Input data
· · ·
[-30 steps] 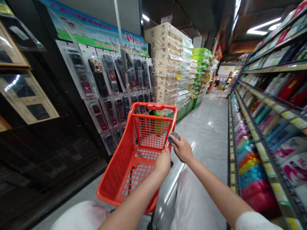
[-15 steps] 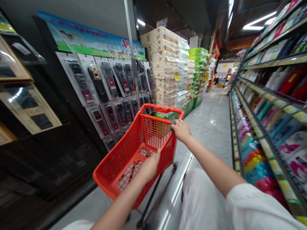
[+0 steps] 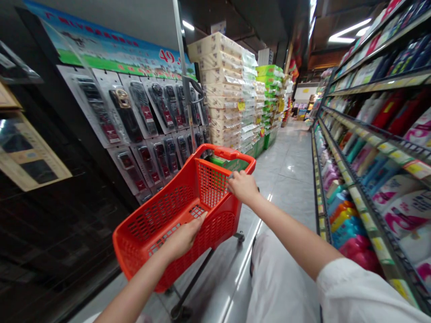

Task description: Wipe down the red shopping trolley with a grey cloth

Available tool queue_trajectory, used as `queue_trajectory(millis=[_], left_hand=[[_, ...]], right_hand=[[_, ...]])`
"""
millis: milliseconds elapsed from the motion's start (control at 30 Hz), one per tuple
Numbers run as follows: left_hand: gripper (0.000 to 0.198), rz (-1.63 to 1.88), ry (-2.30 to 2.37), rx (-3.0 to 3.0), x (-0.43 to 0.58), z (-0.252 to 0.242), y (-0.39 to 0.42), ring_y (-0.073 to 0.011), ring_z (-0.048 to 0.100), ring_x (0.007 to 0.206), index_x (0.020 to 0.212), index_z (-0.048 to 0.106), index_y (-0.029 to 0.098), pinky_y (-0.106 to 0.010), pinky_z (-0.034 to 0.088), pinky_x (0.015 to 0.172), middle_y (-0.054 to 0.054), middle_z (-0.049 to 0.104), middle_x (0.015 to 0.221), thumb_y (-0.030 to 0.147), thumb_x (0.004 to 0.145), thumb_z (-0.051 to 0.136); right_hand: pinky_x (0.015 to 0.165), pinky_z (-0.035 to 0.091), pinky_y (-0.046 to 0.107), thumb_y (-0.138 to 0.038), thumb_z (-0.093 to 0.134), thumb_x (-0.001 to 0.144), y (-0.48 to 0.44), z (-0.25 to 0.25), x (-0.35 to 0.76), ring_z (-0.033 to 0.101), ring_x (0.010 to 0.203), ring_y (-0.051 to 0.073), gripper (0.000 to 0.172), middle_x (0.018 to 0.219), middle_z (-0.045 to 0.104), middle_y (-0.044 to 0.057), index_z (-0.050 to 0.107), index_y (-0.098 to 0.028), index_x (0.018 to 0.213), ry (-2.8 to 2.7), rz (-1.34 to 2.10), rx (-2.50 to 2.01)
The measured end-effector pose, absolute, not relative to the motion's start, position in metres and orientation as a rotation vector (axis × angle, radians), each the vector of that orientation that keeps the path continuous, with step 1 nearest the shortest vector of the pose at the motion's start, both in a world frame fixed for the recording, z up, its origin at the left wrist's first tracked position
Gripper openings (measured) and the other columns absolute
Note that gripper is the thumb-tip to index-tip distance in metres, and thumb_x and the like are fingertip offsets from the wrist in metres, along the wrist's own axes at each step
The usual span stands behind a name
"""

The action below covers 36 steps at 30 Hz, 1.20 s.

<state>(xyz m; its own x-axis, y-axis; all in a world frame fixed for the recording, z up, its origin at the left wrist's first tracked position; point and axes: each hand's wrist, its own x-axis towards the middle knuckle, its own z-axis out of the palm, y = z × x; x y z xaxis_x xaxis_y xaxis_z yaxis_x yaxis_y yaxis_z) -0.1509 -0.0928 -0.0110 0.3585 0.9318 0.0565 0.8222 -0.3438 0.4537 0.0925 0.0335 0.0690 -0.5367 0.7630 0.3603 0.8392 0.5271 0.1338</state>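
Observation:
A red plastic shopping cart (image 3: 218,231) with a grid base stands at a slant in front of me, its handle bar at the far end. My left hand (image 3: 185,237) is closed over the near side rim, thumb along the top, fingers mostly hidden outside. Farther along that same rim, close to the handle, my right hand (image 3: 243,186) grips the cart with the fingers curled. A small grey piece shows at its fingertips; I cannot make out what it is. The floor is visible through the holes in the cart's base.
Packaged belts (image 3: 134,107) hang on a display at the left, beside a metal pole (image 3: 183,54). Stacked wrapped packs (image 3: 218,85) stand beyond it. Shelves of bottles (image 3: 367,161) line the right side. The tiled aisle (image 3: 289,179) runs between.
The cart has shifted left in view and turned more sideways to me. Both hands have moved left with it, still gripping the rim. The surroundings have slid slightly left too.

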Motion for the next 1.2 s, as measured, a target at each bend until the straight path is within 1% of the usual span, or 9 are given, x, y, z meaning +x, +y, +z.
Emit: queue_trajectory(millis=[200, 400, 600, 767, 833, 900, 967, 1067, 1200], left_hand=[[0.088, 0.330, 1.555, 2.304, -0.173, 0.001, -0.118, -0.0206, 0.052, 0.131, 0.153, 0.028, 0.032, -0.039, 0.040, 0.110, -0.001, 0.051, 0.147, 0.002, 0.072, 0.041], [0.057, 0.198, 1.701, 2.349, -0.190, 0.011, -0.146, -0.0235, 0.061, 0.118, 0.146, 0.042, 0.029, -0.037, 0.046, 0.103, -0.006, 0.062, 0.135, 0.022, 0.090, 0.038], [0.051, 0.292, 1.786, 2.330, -0.144, 0.031, -0.117, -0.0256, 0.059, 0.122, 0.132, 0.055, 0.021, -0.038, 0.043, 0.102, -0.012, 0.060, 0.137, 0.047, 0.097, 0.028], [0.049, 0.300, 1.773, 2.268, -0.117, 0.023, -0.081, -0.0258, 0.067, 0.094, 0.104, 0.063, 0.018, -0.034, 0.048, 0.083, -0.014, 0.071, 0.102, 0.047, 0.098, 0.025], [0.045, 0.320, 1.715, 2.296, -0.119, 0.018, -0.077, -0.0240, 0.067, 0.087, 0.099, 0.061, 0.019, -0.031, 0.046, 0.078, -0.012, 0.071, 0.095, 0.047, 0.098, 0.027], [0.042, 0.334, 1.675, 2.315, -0.124, 0.014, -0.078, -0.0222, 0.066, 0.082, 0.098, 0.060, 0.020, -0.029, 0.045, 0.074, -0.010, 0.070, 0.090, 0.047, 0.098, 0.027], [0.042, 0.324, 1.672, 2.322, -0.129, 0.013, -0.081, -0.0211, 0.065, 0.078, 0.096, 0.059, 0.021, -0.028, 0.043, 0.071, -0.008, 0.069, 0.085, 0.048, 0.098, 0.027], [0.041, 0.285, 1.708, 2.329, -0.132, 0.012, -0.083, -0.0205, 0.064, 0.076, 0.092, 0.056, 0.021, -0.028, 0.042, 0.070, -0.007, 0.067, 0.082, 0.047, 0.099, 0.025], [0.039, 0.214, 1.800, 2.343, -0.128, 0.013, -0.080, -0.0219, 0.065, 0.077, 0.091, 0.054, 0.020, -0.029, 0.042, 0.070, -0.008, 0.067, 0.083, 0.044, 0.100, 0.023]], right_hand=[[0.073, 0.045, 0.029, -0.049, 0.041, 0.096, 0.002, 0.061, 0.085, 0.058, 0.096, 0.022, 0.039, 0.104, 0.062, 0.009, 0.069, -0.024, 0.103, -2.623, -0.323, -1.159], [0.071, 0.041, 0.029, -0.044, 0.037, 0.100, 0.053, 0.098, 0.158, 0.058, 0.087, 0.019, 0.041, 0.103, 0.064, 0.010, 0.072, -0.022, 0.102, -2.151, -0.247, -1.521], [0.088, 0.045, 0.033, -0.043, 0.043, 0.098, 0.054, 0.094, 0.161, 0.056, 0.106, 0.023, 0.039, 0.133, 0.053, 0.010, 0.060, -0.026, 0.128, -1.960, -0.160, -1.475], [0.087, 0.049, 0.041, -0.045, 0.045, 0.095, 0.034, 0.087, 0.127, 0.055, 0.108, 0.028, 0.033, 0.136, 0.052, 0.008, 0.068, -0.031, 0.115, -2.269, -0.245, -1.529], [0.087, 0.049, 0.045, -0.050, 0.055, 0.089, 0.039, 0.093, 0.115, 0.056, 0.111, 0.032, 0.045, 0.131, 0.056, 0.013, 0.059, -0.030, 0.130, -2.297, -0.271, -1.589], [0.088, 0.049, 0.047, -0.052, 0.070, 0.078, 0.052, 0.101, 0.101, 0.056, 0.113, 0.036, 0.077, 0.129, 0.057, 0.020, 0.043, -0.021, 0.144, -2.295, -0.269, -1.650], [0.087, 0.051, 0.045, -0.043, 0.078, 0.072, 0.070, 0.109, 0.088, 0.059, 0.112, 0.036, 0.091, 0.126, 0.058, 0.026, 0.037, -0.011, 0.147, -2.252, -0.212, -1.743], [0.087, 0.052, 0.042, -0.027, 0.082, 0.067, 0.101, 0.119, 0.083, 0.065, 0.108, 0.034, 0.071, 0.117, 0.066, 0.025, 0.056, -0.006, 0.129, -2.247, 0.031, -1.794], [0.081, 0.055, 0.036, -0.033, 0.087, 0.061, 0.130, 0.120, 0.112, 0.070, 0.096, 0.031, 0.039, 0.092, 0.074, 0.014, 0.071, -0.012, 0.090, -2.078, 0.746, -1.556]])
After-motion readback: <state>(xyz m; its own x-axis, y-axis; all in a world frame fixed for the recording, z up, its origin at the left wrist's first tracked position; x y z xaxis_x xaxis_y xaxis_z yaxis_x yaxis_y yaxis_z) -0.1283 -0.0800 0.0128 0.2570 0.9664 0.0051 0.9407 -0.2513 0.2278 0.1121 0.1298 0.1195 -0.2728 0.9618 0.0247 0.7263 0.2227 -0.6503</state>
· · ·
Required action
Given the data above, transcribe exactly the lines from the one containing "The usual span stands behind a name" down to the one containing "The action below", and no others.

Reply to the exercise
The usual span stands behind a name
"""

The action below covers 36 steps at 30 Hz, 1.20 s.

There is no more to this output.